INFORMATION SHOWN:
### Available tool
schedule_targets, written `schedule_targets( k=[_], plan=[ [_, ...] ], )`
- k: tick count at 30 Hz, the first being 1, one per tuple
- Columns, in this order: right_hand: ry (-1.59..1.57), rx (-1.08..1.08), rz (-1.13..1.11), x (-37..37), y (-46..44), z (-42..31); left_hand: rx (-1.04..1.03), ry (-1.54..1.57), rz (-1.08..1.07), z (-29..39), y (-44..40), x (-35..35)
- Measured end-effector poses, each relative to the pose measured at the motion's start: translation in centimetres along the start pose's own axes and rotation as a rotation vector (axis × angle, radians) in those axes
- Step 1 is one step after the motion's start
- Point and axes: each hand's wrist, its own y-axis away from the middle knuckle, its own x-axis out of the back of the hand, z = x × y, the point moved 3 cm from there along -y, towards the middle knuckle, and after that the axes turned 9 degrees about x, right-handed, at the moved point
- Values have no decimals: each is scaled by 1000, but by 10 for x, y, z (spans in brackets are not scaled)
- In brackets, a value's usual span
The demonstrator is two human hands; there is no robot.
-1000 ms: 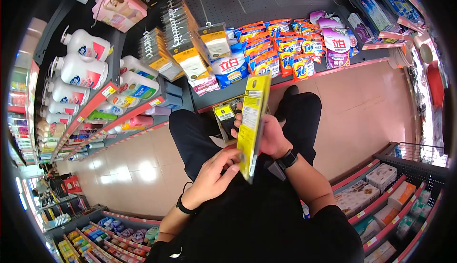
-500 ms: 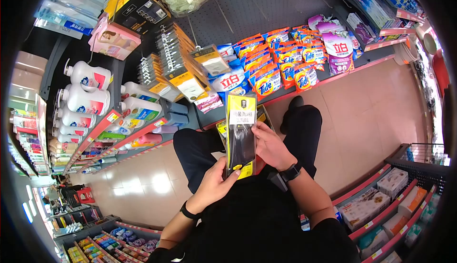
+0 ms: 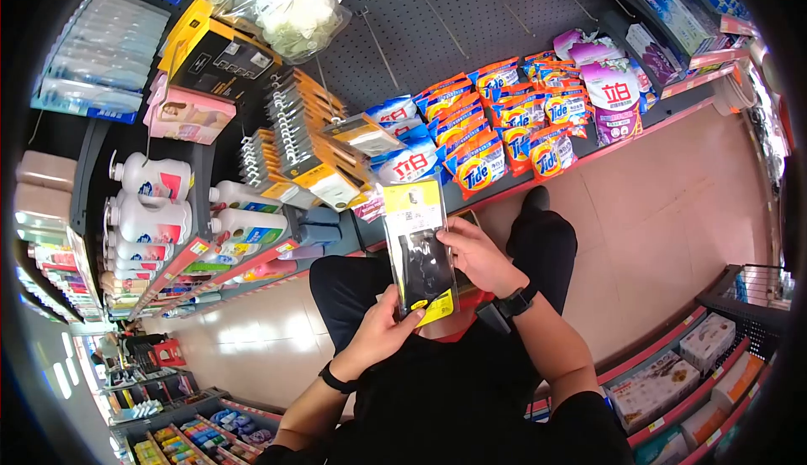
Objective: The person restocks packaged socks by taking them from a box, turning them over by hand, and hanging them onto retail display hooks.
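A flat package (image 3: 420, 255) with a yellow-and-white top and a clear window over something black is held upright before my lap, its front facing me. My left hand (image 3: 376, 330) grips its lower left corner, thumb on the front. On the right edge, about midway up, my right hand (image 3: 479, 255) pinches it between thumb and fingers. Behind the package, an open box between my knees is mostly hidden.
Orange Tide bags (image 3: 479, 162) and a purple-white bag (image 3: 612, 99) line the low shelf ahead. Hooked packs (image 3: 315, 150) hang left of them. White pump bottles (image 3: 151, 217) fill the left shelves. Boxed goods (image 3: 654, 388) stand on the lower-right shelves, and a tiled floor (image 3: 647, 221) surrounds my legs.
The package has turned from nearly edge-on to front-facing, and now tilts slightly left. Both hands shifted along its edges. The view has swung, showing more of the upper pegboard and hanging bags.
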Motion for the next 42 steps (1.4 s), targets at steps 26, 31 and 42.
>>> schedule_targets(
  k=[26, 31, 42],
  plan=[
    [535, -180, -633, 32, -155, 13, 649, 702, -5, -62, -89, -34],
    [546, -212, -614, 37, -162, 12, 700, 732, 17, -73, -95, -43],
    [569, -225, -654, 31, -166, 8, 648, 739, -11, -73, -107, -49]
  ],
)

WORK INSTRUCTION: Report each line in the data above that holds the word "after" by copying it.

ANSWER TO THIS TASK:
- Step 1 is one step after the motion's start
- Point and axes: each hand's wrist, its own y-axis away from the middle knuckle, its own x-axis out of the back of the hand, z = x × y, the point moved 3 cm from there along -y, towards the middle knuckle, and after that the axes turned 9 degrees about x, right-handed, at the moved point

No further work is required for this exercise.